L'année suivante c'est le retour au Tchad, sur les pas de Françoise Claustre, otage des Toubou. La diffusion de leur conversation émeut la France entière (l'affaire inspirera en 1989 La Captive du désert, avec Sandrine Bonnaire). A Villefranche son père est mort, loin de cette Afrique d'où Raymond, fidèle et distant, n'oubliait jamais de poster une carte à destination de la vieille ferme. Un père dont il dit s'être aperçu trop tard qu'il était « aussi intéressant qu'un Goukouni Weddeye », chef toubou. Dès lors, ses films vont retrouver la réalité du coin de la rue, aux lieux-dits des Urgences, des Faits divers et des Délits flagrants, là où son amour du monde, sa quête de vérité des êtres et des situations n'ont pas besoin d'exotisme pour s'exprimer - quoiqu'en Afrique, où il retournera en 1996, son regard sur l'autre fût toujours préservé de la curiosité touristique et de la forfanterie journalistique. Il partage trop la souffrance nue pour penser à la mettre en scène. Au temps des montages racoleurs et des caméras hystériques, son goût des plans-séquences plaide pour l'authenticité : il est tout le contraire d'un tricheur, avec ce que cette inclination recèle de solitude et de désillusions. « Quand je voyage je suis comme un enfant. Ne pas essayer de séduire. A Paris ils n'ont pas compris. » Dérobés à l'un de ses films, ces quelques mots en disent long.

 
Responsabilité première

De Soweto à Saint-Lazare, si les douleurs l'intéressent pour ce qu'elles révèlent de vérité, leur contemplation n'est donc jamais complaisante, elle offre l'occasion, la lenteur indispensables à leur parfaite appréhension.
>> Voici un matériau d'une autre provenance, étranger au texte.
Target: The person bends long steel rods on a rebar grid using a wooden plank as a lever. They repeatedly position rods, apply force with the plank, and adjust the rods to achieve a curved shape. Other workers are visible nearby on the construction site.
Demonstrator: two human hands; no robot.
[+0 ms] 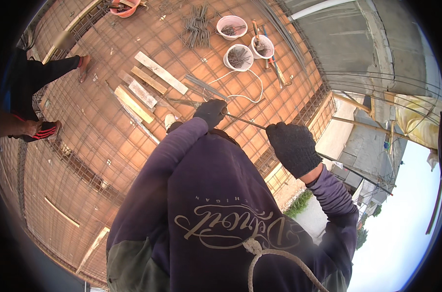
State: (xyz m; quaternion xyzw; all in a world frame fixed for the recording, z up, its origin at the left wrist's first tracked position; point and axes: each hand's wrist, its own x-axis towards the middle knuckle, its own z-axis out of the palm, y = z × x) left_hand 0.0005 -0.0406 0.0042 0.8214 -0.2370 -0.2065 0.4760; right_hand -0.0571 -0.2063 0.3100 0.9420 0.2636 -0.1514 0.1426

C'est un effort, parfois, qui oblige, si l'on veut accompagner le voyageur dans son cheminement, à se réapproprier une patience, une attention oubliées de longue date, foulées au pied par les critères du divertissement contemporains. Le travail de Depardon en appelle à cette responsabilité première, rien de moins que l'hospitalité : s'habituer au rythme de l'autre, c'est déjà l'accueillir. Et se mettre à son écoute n'impose pas de ravir son mystère. Il n'y a rien à dévoiler, rien à voler. Juste à recevoir, et si possible à restituer, non sans scrupules, avec cette espèce de doute, de remords quand on a voyagé et qu'on se retourne sur son itinéraire, peur d'avoir mal regardé, pas vu ce qu'on aurait dû voir et peut-être appuyé trop fort dans le sable des semelles blanches et ignorantes. Souillée, menacée, oubliée ou défendue, la dignité demeure au centre de cette œuvre documentaire unique. A l'heure des massacres de masse, ordinaires et désincarnés, ce souci de l'humain dans ce qu'il a d'irremplaçable est aussi réconfortant qu'anachronique. C.F.